Why Giannis Antetokounmpo Chose the Path of Most Resistance

On his home’s second floor, Giannis keeps a room full of unworn shoes. A literal room, filled to the literal top, in a house with only a normal abundance of rooms. “How many of these shoes do you think I wear?” Giannis asked me, mischievously, and then answered his own question: “I don’t wear them.”

There’s every Jordan known to man here, and shoes that Virgil wrote on. Travis Scott Nikes. Kobes. Giannis is sponsored by Nike, so this isn’t surprising, but the fact that he doesn’t wear the shoes is a little surprising, and the fact that he is keeping them is more surprising. More surprising still: “I’m going to sell this shit,” he said, with a grin. That’s why he’s devoted an entire room of his own living space to them. Not to wear them but to keep them as an investment.

Mariah’s father makes jokes about Giannis. “You know when the birds go in the morning?” Giannis said, quoting the joke. “ ‘Cheep, cheep’—cheap. That’s who I am.” On airplanes, he used to buy coach tickets and would seek out whoever was sitting in the exit row and ask them to switch: “ ‘You’re a Bucks fan?’ ‘Yes.’ ‘Want two tickets for the game? When? November?’—I’m a great seller, that’s what you don’t know. I’m a great seller—‘Would you trade my seat with you?’ ”

I said that if Giannis Antetokounmpo approached me to switch seats on a commercial flight, I’d probably be surprised that he wasn’t on a private jet.

“Nobody has money for a private jet, man. Hell no, man.”

Not even to Greece?

“Why would you spend $150,000 to one-way trip there? That’s $300,000. The market makes 6 to 10 percent every year… He’s laughing.”

(I was laughing.)

“So, you can make, for the rest of your life, with that money you just spent, 24- to 30,000 a year, because that’s what the market makes on average. If you take that money and you take it away, that 24- to 30,000 growth every year goes away—correct? So why would I teach my kids that?”

Giannis drives a 2011 GMC truck he bought not long after he got here, or a Mercedes he bought in 2018, or the G-Wagon he got for free. “I don’t put my money in my stuff that loses value,” he said. Meals, sure. He and Mariah go out and eat well. “But ain’t nobody got time for spending money on clothes and time for…what’s it called?”

A stylist?

“Fuck—sorry. Eff no. Man, let me tell you one thing. This is me. If you try to spend time on how you’re going to look to the tunnel, man, you already took away focus from the game. Just put on some stuff and just focus on that 48 minutes. Not how I’m going to look in the tunnel when they show me. Now, if you’re talking about one thing I enjoy, I love watches.”

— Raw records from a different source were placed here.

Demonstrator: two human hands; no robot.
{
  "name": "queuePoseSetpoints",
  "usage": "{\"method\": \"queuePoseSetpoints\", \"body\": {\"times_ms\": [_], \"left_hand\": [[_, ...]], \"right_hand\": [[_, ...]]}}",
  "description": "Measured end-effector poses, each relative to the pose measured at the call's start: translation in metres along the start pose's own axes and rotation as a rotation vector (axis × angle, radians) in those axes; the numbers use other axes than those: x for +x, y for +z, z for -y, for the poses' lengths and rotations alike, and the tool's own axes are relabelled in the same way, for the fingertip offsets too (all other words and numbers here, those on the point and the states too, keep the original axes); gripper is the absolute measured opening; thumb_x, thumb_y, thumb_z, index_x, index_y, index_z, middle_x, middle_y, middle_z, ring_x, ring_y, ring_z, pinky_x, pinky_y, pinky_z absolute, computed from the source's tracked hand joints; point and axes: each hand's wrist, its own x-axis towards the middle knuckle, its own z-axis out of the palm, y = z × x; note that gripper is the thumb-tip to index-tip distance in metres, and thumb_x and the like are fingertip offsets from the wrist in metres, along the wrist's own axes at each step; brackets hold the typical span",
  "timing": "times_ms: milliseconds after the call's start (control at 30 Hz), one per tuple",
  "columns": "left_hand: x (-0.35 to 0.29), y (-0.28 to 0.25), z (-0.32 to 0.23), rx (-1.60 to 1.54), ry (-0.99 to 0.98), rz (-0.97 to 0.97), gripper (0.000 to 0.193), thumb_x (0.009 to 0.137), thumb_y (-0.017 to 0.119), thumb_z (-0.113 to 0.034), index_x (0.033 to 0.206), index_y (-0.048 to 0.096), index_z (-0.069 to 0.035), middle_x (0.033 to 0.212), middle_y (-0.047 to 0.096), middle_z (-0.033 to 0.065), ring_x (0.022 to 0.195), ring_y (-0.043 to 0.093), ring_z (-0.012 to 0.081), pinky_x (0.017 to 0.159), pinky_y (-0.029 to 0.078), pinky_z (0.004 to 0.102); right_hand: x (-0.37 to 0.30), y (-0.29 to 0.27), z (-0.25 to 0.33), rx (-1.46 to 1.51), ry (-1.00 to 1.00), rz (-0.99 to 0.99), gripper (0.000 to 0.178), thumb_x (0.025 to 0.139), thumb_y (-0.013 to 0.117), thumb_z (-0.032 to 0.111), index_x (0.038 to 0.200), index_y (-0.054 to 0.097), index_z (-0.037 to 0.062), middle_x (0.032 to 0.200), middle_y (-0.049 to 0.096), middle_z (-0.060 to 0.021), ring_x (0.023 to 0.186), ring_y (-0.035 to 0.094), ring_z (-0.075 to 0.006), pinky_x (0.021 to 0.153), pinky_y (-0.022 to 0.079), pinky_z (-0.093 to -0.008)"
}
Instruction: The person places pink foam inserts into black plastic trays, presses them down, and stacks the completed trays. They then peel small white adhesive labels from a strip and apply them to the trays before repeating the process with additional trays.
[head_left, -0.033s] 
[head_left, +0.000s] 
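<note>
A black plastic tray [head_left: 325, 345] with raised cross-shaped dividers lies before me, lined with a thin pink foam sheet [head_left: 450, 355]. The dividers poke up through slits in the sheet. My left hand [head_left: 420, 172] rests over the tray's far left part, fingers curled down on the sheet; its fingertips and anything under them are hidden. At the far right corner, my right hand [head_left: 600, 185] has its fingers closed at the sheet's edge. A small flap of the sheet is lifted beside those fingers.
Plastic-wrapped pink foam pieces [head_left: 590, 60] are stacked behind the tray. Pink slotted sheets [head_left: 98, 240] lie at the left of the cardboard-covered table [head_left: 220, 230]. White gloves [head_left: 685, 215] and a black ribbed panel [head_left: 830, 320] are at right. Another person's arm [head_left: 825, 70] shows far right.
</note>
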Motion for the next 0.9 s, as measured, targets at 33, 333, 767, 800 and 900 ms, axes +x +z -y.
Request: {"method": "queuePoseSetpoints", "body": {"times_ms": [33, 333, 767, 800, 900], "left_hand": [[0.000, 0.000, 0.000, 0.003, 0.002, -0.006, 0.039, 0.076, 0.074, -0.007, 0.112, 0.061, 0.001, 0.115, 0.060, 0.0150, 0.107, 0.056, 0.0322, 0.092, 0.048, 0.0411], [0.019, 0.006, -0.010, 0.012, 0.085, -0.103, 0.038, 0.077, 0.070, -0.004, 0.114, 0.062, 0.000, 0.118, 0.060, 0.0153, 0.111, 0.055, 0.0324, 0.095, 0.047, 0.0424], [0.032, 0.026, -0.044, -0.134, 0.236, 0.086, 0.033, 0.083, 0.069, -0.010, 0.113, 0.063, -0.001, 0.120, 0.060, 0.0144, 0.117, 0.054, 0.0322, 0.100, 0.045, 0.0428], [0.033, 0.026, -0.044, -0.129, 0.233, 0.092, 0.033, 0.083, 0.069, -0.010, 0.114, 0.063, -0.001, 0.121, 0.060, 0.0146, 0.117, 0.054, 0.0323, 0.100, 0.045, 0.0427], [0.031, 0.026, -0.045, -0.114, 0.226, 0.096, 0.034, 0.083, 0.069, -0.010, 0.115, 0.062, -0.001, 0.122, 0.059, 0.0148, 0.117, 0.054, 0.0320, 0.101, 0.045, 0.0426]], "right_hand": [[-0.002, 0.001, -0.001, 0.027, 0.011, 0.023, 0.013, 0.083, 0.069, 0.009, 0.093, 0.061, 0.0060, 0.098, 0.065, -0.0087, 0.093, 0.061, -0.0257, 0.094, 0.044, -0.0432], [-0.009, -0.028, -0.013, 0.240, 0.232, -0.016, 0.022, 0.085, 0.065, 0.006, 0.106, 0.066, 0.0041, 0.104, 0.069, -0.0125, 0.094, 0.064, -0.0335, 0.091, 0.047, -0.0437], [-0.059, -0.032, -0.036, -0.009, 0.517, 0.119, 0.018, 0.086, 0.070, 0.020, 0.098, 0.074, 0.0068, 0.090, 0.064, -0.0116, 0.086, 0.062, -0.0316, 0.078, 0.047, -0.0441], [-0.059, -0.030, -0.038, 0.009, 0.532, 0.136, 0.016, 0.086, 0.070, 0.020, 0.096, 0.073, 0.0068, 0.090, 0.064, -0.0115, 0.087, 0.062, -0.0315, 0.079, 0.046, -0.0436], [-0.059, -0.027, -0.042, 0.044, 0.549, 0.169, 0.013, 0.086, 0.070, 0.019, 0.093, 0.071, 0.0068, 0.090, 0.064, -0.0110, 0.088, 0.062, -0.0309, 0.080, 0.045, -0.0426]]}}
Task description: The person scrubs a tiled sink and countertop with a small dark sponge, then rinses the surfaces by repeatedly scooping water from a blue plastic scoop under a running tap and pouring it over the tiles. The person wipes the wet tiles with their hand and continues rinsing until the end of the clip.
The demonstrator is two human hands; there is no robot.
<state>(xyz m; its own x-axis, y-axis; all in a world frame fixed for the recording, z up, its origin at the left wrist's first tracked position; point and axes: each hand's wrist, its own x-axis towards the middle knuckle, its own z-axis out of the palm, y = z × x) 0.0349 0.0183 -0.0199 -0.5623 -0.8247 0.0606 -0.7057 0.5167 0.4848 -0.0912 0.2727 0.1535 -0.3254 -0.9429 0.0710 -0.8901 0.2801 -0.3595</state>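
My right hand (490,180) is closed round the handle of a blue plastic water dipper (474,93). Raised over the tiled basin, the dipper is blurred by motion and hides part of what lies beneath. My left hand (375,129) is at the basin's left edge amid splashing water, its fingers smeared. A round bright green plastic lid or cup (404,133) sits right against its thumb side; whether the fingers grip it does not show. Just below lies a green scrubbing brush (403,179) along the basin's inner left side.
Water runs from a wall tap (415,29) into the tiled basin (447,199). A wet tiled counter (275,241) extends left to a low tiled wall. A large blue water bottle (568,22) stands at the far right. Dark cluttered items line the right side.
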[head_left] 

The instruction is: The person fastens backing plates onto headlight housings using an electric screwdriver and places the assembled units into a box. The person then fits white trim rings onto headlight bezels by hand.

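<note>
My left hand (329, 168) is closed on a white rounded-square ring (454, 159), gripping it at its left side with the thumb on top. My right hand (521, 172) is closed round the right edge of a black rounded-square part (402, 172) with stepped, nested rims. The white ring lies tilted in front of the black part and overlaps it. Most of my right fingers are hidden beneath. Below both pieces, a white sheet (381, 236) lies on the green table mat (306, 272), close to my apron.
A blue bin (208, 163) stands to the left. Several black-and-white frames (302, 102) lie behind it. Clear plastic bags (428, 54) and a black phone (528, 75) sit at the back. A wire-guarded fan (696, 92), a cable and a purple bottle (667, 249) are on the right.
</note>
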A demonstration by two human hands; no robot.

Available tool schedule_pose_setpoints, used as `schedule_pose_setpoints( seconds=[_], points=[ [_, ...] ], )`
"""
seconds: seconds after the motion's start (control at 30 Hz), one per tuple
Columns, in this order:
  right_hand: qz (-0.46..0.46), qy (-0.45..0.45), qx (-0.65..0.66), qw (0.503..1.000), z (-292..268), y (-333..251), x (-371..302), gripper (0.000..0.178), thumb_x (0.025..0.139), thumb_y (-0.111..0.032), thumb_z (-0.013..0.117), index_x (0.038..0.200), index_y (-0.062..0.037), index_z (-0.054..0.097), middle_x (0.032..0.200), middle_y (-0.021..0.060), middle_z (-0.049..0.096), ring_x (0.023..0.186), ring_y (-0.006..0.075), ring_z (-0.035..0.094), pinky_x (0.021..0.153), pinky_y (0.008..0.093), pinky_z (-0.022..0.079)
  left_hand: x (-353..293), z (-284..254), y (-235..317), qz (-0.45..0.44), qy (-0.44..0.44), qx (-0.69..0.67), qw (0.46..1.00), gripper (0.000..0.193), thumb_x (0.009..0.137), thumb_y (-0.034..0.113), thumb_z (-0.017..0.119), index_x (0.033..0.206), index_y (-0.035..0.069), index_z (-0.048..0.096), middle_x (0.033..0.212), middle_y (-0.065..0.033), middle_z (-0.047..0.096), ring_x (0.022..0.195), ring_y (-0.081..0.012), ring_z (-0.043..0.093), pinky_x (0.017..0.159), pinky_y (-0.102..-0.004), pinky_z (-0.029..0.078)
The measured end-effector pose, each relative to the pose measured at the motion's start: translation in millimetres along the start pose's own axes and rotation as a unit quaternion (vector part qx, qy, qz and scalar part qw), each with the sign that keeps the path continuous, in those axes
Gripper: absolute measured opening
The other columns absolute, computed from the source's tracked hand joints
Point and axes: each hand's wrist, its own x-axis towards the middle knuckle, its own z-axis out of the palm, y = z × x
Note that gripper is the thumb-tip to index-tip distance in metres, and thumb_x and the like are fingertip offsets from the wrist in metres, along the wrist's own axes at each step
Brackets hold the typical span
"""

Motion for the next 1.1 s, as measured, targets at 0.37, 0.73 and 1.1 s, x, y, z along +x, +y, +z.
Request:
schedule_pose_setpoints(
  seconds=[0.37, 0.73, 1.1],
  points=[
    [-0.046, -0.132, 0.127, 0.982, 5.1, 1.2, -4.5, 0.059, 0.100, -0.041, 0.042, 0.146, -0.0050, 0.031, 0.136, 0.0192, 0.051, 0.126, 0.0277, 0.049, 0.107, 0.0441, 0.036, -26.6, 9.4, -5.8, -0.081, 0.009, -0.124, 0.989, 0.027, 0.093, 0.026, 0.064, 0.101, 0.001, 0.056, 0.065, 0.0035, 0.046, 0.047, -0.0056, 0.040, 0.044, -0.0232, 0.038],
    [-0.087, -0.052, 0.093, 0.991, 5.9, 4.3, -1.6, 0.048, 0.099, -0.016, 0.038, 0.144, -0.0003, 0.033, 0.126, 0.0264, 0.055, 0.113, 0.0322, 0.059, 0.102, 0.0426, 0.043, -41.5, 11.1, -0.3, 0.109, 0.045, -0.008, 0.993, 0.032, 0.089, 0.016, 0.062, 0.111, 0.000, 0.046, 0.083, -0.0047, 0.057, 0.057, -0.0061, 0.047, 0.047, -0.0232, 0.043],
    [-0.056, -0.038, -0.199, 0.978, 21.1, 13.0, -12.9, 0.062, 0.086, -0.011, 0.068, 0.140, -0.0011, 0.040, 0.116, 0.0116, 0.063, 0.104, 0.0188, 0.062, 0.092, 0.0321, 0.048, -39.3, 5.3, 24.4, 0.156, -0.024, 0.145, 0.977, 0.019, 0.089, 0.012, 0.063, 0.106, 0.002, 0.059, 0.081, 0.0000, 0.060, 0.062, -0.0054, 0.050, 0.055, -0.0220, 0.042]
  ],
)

Why? Because they increase in value. He named a few, and then asked that I not say which ones. He is trying to give less free promo, now that he’s a champion: If you want your product to be mentioned by Giannis, from now on you’re going to have to pay. As we talked, he’d be deep into some anecdote and then wonder if he was supposed to promote his businesses, the sponsorships he’s already acquired, the investments—like the piece of the Milwaukee Brewers he just bought this week—he’s already made. Is he supposed to promote his businesses? How does one do that in an interview? He was unsure. He settled for leaning into my recorder, listing his endorsements, then going back to whatever story he was telling.